Directions for this task. Would you please output, word for word, the span of the listing below that opens on the line containing "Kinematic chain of" and closes on the line containing "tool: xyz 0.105"? Include both ends and nothing more.

Data for the task.
-------------------------

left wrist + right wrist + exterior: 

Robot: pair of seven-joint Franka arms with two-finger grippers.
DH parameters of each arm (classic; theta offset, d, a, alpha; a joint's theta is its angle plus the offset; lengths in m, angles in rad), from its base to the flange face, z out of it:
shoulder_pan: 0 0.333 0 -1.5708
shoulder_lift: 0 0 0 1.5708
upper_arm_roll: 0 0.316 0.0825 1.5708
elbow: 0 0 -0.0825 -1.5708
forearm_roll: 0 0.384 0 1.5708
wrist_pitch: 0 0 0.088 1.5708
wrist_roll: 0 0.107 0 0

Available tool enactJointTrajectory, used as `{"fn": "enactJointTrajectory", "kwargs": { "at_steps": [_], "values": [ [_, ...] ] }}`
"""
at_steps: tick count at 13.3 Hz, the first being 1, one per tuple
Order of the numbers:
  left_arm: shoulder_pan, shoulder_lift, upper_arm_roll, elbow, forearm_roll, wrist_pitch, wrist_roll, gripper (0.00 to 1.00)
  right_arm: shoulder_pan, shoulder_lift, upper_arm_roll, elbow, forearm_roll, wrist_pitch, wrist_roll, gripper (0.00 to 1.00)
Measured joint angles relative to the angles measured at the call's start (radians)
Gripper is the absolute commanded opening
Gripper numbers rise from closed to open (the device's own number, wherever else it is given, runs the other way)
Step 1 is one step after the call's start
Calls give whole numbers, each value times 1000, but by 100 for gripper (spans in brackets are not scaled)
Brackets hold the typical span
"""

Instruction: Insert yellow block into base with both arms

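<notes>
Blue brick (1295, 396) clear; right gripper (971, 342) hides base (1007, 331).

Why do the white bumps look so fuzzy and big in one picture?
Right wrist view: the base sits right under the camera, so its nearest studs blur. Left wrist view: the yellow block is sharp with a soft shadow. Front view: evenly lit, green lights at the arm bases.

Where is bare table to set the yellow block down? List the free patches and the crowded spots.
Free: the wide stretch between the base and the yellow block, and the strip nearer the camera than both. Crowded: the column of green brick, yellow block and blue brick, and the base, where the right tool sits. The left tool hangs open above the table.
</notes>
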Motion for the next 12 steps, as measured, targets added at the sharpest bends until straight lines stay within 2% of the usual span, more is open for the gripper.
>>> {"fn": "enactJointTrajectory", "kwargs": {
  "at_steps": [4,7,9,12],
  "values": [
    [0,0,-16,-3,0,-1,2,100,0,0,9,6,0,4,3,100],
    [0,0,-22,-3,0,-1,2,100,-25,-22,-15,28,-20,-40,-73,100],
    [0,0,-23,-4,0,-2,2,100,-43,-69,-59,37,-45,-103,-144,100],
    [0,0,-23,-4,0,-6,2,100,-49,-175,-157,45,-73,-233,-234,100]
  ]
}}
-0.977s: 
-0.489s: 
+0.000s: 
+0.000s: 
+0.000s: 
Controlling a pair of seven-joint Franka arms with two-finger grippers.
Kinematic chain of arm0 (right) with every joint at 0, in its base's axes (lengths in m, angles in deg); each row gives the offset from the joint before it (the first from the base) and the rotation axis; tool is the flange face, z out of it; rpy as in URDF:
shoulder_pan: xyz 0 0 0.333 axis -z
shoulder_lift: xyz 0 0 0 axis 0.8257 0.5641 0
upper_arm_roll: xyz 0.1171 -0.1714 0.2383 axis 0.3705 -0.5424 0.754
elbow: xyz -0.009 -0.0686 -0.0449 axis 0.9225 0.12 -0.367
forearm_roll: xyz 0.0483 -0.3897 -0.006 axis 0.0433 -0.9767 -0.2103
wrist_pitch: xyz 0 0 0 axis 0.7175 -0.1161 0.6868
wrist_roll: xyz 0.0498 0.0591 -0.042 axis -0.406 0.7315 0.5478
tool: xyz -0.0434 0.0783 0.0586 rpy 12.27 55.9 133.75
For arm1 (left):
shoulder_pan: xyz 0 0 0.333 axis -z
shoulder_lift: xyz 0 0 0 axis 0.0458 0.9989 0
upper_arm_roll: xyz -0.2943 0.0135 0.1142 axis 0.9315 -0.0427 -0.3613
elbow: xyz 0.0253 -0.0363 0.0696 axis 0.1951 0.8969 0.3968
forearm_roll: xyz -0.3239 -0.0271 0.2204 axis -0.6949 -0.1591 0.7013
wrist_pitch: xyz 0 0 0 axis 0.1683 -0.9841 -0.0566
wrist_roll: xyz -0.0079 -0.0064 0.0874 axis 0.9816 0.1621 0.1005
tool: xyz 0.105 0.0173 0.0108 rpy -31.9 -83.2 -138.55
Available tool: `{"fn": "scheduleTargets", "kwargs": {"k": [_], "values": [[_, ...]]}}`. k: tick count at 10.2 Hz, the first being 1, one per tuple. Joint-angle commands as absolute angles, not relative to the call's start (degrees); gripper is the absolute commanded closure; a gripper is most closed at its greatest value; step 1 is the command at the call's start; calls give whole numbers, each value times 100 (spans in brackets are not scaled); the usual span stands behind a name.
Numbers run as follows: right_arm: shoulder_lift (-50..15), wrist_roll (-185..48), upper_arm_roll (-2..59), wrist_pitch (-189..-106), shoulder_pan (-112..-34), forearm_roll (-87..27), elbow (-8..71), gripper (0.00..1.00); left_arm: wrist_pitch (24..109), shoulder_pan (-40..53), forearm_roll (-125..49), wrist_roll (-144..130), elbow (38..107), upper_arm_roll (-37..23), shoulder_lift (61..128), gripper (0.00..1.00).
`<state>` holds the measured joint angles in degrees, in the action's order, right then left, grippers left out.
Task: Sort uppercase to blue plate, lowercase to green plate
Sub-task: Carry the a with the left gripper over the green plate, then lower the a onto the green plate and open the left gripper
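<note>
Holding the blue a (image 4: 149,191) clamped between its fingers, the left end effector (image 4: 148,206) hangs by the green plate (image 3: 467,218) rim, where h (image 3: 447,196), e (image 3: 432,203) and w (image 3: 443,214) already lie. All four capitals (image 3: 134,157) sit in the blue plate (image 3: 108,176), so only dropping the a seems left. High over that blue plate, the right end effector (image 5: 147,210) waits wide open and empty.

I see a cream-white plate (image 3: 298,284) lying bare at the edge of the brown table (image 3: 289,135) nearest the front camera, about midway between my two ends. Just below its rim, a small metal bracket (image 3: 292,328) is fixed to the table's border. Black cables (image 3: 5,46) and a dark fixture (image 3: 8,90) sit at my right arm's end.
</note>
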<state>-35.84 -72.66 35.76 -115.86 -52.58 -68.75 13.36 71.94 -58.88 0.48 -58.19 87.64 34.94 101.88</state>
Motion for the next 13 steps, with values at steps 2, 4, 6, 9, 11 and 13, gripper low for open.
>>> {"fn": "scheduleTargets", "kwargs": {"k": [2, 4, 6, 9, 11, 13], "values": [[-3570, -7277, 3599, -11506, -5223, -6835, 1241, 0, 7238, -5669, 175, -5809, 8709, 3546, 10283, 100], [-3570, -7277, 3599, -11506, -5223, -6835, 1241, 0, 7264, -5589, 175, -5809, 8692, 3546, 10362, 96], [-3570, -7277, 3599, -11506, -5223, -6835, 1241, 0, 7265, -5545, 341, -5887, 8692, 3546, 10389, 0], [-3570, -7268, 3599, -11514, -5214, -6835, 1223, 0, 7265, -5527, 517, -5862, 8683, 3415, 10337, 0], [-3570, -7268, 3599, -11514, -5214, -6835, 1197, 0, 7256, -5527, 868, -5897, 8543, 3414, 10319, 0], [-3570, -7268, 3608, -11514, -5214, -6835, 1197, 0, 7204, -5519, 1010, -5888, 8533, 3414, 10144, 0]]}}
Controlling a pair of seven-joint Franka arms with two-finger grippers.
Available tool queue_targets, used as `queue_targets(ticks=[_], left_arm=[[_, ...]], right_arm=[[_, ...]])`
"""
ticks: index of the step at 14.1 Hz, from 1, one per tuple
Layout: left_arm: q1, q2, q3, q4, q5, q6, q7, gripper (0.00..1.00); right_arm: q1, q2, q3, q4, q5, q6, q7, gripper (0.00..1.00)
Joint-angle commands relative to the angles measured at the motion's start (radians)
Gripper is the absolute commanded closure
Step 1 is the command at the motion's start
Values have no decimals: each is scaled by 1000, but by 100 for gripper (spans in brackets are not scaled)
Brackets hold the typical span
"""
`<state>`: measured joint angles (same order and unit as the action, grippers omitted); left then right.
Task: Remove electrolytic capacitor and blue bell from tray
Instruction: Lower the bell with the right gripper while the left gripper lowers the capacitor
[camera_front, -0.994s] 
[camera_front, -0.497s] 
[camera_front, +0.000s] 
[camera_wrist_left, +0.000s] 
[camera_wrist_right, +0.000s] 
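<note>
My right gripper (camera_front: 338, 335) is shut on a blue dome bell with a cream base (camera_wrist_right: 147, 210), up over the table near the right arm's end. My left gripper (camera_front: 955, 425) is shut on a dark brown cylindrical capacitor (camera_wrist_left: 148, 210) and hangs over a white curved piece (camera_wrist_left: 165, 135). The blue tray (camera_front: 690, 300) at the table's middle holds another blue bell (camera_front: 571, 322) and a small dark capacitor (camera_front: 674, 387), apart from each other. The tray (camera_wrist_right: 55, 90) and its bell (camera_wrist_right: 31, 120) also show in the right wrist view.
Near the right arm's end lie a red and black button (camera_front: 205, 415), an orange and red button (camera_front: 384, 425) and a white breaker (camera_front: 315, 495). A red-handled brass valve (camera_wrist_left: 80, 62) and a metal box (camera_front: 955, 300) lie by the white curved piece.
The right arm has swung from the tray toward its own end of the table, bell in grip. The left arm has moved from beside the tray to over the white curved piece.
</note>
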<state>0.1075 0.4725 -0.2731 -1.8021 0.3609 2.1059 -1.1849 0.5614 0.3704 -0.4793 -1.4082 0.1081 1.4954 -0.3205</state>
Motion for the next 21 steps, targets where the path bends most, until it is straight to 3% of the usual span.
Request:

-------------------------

Expected answer.
Kinematic chain of arm0 (right) with every joint at 0, in its base's axes (lengths in m, angles in deg); each row gives the offset from the joint before it (the first from the base) and the rotation axis; tool is the flange face, z out of it; rpy as in URDF:
shoulder_pan: xyz 0 0 0.333 axis -z
shoulder_lift: xyz 0 0 0 axis 0.8257 0.5641 0
upper_arm_roll: xyz 0.1171 -0.1714 0.2383 axis 0.3705 -0.5424 0.754
elbow: xyz -0.009 -0.0686 -0.0449 axis 0.9225 0.12 -0.367
forearm_roll: xyz 0.0483 -0.3897 -0.006 axis 0.0433 -0.9767 -0.2103
wrist_pitch: xyz 0 0 0 axis 0.7175 -0.1161 0.6868
wrist_roll: xyz 0.0498 0.0591 -0.042 axis -0.406 0.7315 0.5478
tool: xyz -0.0434 0.0783 0.0586 rpy 12.27 55.9 133.75
For arm1 (left):
shoulder_pan: xyz 0 0 0.333 axis -z
shoulder_lift: xyz 0 0 0 axis 0.0458 0.9989 0
upper_arm_roll: xyz -0.2943 0.0135 0.1142 axis 0.9315 -0.0427 -0.3613
elbow: xyz 0.0253 -0.0363 0.0696 axis 0.1951 0.8969 0.3968
forearm_roll: xyz -0.3239 -0.0271 0.2204 axis -0.6949 -0.1591 0.7013
wrist_pitch: xyz 0 0 0 axis 0.1683 -0.9841 -0.0566
wrist_roll: xyz -0.0079 -0.0064 0.0874 axis 0.9816 0.1621 0.1005
tool: xyz 0.105 0.0173 0.0108 rpy -31.9 -83.2 -138.55

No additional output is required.